NOAA 99-8
FOR IMMEDIATE RELEASE
Contact: Patricia Viets
1/27/99

NOAA SCIENTISTS TO FLY IN HIGH WINDS OVER NORTH ATLANTIC TO TEST SATELLITE INSTRUMENTS

A team of scientists will conduct experiments aboard a "hurricane hunter" aircraft flying out of St. John's, Newfoundland, in February, the Commerce Department's National Oceanic and Atmospheric Administration said today. The goal of the experiments is to improve measurements of ocean surface wind speed and direction taken by satellite sensors that will be used by NOAA.

"The satellite instruments, known as scatterometers, provide wind speed data that are used in marine forecasts and numerical weather prediction models," said principal investigator Paul Chang, from NOAA's National Environmental Satellite, Data, and Information Service.

The team will spend 67 hours, in seven-hour missions, aboard a WP-3D aircraft in high winds over the North Atlantic and the Labrador Sea.

Several instruments will be installed onboard the aircraft, including a Ku-band scatterometer, C-band scatterometer, and a Stepped Frequency Microwave Radiometer.
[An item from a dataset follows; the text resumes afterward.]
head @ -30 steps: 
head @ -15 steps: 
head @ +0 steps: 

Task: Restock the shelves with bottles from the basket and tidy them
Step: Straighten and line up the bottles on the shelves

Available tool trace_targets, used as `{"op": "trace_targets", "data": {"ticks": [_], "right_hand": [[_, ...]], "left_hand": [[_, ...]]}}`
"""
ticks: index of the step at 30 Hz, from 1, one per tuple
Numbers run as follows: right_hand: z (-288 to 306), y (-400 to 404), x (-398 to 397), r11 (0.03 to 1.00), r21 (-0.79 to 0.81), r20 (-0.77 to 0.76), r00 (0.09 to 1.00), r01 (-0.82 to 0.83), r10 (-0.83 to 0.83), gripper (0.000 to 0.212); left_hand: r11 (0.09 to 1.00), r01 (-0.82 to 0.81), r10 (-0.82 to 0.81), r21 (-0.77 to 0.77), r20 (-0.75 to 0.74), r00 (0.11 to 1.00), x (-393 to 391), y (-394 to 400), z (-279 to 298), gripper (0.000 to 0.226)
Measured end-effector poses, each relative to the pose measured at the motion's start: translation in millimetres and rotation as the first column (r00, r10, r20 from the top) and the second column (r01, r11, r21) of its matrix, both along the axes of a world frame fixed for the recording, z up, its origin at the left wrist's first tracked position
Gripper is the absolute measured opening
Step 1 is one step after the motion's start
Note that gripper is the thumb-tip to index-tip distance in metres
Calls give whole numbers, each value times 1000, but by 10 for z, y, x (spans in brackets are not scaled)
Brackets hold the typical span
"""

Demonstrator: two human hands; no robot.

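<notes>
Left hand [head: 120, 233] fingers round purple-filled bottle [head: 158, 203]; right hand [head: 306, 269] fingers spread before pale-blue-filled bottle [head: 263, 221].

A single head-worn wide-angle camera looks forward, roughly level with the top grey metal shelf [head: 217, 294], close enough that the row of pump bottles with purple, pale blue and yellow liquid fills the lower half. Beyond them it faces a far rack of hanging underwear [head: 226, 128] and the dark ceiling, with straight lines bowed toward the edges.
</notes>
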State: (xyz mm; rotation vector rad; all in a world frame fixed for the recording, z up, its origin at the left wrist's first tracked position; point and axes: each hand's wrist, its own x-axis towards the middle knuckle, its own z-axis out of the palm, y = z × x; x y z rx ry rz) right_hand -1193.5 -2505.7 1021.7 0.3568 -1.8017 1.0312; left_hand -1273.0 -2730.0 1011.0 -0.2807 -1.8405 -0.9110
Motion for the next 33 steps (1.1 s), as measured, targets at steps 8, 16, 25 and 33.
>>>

The instrumentation is designed to measure the roughness of the ocean surface in order to determine surface wind speed.

In addition, GPS dropsondes will be deployed during the flights, supplying additional verification data.

The data will be used to validate scatterometers aboard the European Remote Sensing Satellite, ERS2, and the one that is part of NASA's QuickScat mission scheduled for launch this spring. The flights are part of NOAA's contributions to the overall validation programs of ERS-2 and QuickScat. The experiment is called SHOWS, for Scatterometer High Ocean Wind Speed.

Team members are: James Carswell, University of Massachusetts; Melvyn Shapiro and Nicholas Bond, NOAA's Office of Oceanic and Atmospheric Research; and Dave Parrish, NOAA's Aeronomy Lab. The aircraft will be piloted and navigated by officers of the NOAA Corps.

The WP-3D aircraft, best known for flying into the eyes of hurricanes, is part of NOAA's fleet of research aircraft operated and managed by the Aircraft Operations Center at MacDill Air force Base in Tampa, Fla. AOC is part of the Office of NOAA Corps Operations, composed of civilians and commissioned officers.